Счастье со вкусом полыни

Счастье со вкусом полыни

Элеонора Гильм



Счастье со вкусом полыни
~ 1 ~

© Гильм Э., 2023

© Оформление. ООО «Издательство «Эксмо», 2023

Пролог

Окунули ее в жидкое пламя, залили в глотку три бадьи кипятка, чтобы внутренности спеклись. Аксинья слышала, как молится женщина, как воет ветер за окном, как скребут ветки по крыше.

Не открывая глаза, она ощупала живот. Сколько дней лежит в бреду? Неведомо.

Живот оказался плоским. Тот, кто сидел в утробе ее, вышел наружу. Живой ли, мертвый ли, Аксинья не знала. Огонь, горевший внутри, лишал сил и намекал, что сын не выжил. Она попыталась открыть глаза, но веки, словно сшитые чьей-то дерзкой рукой, отказывались свершить сие нехитрое действо.

Кто-то погладил ее запястье шершавой рукой, промычал что-то, и Аксинья вспомнила Горбунью.

– С-с-сын, сын мой… Что с ним? – Она говорила и говорила, но никто не спешил отвечать. – Сын, сын, сын, сын!
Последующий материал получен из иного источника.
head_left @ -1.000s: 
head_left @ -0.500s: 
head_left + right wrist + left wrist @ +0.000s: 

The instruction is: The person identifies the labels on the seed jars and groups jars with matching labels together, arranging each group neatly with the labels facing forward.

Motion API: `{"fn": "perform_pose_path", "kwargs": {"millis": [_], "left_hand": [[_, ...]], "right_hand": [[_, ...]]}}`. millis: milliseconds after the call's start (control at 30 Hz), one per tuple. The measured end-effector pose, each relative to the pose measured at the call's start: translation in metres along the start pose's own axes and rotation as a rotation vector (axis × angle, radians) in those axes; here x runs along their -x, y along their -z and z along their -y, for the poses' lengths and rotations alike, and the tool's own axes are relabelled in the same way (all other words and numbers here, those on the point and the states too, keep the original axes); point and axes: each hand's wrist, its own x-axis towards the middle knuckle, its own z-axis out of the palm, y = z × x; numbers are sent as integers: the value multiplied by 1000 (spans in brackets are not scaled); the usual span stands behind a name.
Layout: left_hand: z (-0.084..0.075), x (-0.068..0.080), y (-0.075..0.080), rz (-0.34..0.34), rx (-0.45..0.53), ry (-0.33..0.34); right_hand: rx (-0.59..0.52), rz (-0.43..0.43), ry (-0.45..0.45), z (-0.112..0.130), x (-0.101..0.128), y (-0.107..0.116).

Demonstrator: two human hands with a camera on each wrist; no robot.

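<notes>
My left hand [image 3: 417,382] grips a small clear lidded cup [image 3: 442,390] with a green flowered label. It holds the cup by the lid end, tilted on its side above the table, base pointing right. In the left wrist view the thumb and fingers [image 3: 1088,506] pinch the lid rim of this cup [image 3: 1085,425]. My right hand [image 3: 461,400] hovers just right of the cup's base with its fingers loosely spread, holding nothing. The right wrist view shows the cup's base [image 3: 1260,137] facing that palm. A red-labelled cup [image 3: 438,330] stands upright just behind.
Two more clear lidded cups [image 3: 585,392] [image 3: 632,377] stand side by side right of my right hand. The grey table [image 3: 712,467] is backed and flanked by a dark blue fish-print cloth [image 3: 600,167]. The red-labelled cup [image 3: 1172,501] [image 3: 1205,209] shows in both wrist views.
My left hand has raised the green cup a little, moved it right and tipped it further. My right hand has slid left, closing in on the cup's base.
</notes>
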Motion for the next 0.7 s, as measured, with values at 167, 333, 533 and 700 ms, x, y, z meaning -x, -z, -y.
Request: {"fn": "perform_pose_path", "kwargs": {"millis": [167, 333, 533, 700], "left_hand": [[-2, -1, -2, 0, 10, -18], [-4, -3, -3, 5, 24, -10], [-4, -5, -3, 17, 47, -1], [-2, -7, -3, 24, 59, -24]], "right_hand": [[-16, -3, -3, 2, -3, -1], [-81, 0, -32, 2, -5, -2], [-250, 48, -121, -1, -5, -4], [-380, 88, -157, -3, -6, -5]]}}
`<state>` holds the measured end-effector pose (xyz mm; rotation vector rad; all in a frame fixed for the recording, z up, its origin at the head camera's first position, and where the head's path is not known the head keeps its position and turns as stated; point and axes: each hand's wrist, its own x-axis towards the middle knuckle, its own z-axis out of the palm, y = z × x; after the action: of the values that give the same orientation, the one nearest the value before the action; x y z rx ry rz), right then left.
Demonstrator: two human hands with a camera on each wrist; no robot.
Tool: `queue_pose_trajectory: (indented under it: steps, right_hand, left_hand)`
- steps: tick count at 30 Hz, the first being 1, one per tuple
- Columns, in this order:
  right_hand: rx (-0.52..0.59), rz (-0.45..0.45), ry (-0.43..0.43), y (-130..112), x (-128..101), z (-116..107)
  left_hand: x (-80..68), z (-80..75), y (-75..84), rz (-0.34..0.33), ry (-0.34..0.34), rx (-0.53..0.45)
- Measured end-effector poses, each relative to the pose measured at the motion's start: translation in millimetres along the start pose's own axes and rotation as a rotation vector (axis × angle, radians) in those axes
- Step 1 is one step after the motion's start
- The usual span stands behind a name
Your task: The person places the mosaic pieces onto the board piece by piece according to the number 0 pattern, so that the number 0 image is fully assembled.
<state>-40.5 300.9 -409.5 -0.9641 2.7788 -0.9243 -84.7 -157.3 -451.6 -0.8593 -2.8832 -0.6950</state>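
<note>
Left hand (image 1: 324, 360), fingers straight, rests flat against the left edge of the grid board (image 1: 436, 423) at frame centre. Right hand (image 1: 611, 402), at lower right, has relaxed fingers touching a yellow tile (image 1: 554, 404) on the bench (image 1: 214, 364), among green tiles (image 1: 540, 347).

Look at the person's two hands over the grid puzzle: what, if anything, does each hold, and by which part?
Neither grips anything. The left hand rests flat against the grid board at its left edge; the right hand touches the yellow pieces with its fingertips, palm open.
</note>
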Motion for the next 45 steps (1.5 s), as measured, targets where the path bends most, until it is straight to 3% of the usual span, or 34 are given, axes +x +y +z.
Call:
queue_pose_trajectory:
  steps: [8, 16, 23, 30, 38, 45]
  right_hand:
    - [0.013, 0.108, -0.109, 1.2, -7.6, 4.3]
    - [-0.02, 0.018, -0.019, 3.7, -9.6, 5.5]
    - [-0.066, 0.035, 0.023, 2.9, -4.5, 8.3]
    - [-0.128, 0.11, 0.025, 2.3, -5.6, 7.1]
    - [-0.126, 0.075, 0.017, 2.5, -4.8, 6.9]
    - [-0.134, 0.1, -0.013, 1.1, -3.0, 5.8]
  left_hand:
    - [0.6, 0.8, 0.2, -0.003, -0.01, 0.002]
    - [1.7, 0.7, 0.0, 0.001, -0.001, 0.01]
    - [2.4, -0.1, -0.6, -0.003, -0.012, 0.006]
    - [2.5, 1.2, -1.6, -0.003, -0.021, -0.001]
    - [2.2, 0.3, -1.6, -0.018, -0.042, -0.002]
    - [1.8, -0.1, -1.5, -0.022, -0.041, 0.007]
Тело предавало ее, рука только мелко дрожала под ласковыми поглаживаниями повитухи. Аксинья знала, что не вынесет и мига страшной неопределенности. Увидеть тельце, рыдать, просить о милости…

– Аксинья, тебе лучше? – Она узнала голос Анны Рыжей и попыталась повторить завязшее в зубах слово. – Ты чего шепчешь-то? Не пойму я.

Аксинья все растягивала губы: «Сын». Трясущимися руками она провела по векам – не сшиты ли? Нет, значит, можно разлепить.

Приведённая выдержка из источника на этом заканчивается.